**What the task requires**
The listing below holds a line with "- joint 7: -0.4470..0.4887" and a later line with "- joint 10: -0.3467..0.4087". Write out those two lines and every line between them, exactly, and nothing else.
==*==
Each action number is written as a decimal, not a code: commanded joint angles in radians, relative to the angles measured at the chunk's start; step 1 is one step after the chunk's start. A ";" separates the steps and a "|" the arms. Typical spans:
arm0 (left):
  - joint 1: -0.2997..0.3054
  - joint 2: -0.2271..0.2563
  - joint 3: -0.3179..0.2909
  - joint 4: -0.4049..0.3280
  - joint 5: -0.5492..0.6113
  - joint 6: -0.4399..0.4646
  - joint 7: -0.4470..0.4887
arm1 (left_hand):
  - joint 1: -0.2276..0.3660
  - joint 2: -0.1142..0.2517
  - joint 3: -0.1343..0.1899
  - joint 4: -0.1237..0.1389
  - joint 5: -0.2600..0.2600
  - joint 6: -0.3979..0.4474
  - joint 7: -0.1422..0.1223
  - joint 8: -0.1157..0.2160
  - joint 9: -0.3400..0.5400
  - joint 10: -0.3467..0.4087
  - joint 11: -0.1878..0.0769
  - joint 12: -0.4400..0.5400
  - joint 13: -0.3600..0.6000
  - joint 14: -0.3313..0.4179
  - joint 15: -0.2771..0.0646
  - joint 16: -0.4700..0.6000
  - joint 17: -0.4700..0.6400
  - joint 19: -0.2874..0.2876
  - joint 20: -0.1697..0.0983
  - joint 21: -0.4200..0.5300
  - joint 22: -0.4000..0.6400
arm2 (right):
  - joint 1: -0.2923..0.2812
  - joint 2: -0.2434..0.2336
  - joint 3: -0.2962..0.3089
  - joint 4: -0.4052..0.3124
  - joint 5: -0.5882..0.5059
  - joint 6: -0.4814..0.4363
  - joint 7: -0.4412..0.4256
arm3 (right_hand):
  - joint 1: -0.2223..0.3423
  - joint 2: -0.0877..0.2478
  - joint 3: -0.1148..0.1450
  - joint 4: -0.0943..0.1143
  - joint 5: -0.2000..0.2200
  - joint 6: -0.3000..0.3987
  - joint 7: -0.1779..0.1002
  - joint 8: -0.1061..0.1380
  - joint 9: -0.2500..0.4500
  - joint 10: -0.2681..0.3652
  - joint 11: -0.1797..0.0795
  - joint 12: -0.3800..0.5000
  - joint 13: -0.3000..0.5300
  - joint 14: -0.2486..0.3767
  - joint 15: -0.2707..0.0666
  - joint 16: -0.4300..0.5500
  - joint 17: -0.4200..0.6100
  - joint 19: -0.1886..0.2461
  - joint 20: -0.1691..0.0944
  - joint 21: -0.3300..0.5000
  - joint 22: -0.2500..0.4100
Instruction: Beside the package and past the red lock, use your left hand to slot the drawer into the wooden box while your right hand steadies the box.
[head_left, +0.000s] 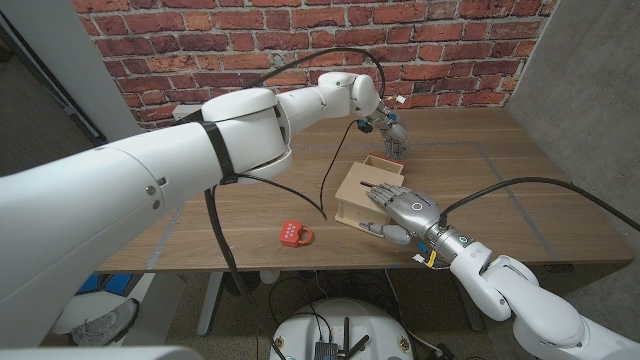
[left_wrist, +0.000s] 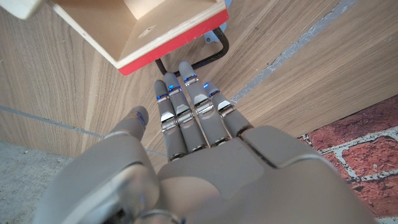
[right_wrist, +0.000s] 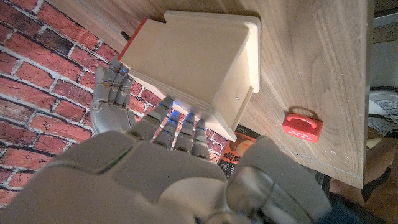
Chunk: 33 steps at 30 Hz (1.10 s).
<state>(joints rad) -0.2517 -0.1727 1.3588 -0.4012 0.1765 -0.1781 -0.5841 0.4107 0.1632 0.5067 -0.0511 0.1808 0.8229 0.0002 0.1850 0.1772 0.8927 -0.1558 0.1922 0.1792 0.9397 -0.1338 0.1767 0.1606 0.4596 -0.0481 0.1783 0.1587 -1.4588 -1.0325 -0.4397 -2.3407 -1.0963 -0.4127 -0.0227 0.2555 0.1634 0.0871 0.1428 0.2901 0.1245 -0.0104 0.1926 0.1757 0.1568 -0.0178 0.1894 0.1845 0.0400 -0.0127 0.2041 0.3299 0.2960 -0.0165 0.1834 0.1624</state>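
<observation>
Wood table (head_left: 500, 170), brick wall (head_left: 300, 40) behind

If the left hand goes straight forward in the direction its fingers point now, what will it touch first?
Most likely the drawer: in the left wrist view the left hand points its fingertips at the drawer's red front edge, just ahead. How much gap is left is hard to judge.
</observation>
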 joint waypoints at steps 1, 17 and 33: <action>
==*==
**Answer for this exercise**
  - joint 7: -0.4470..0.4887
arm1 (left_hand):
  - joint 1: -0.2276..0.3660
  - joint 2: -0.1142..0.2517
  - joint 3: -0.1343..0.1899
  - joint 4: -0.1237..0.1389
  - joint 5: -0.2600..0.2600
  - joint 6: -0.3979..0.4474
  - joint 7: -0.1422..0.1223
  - joint 8: -0.1157..0.2160
  - joint 9: -0.3400..0.5400
  - joint 10: -0.3467..0.4087

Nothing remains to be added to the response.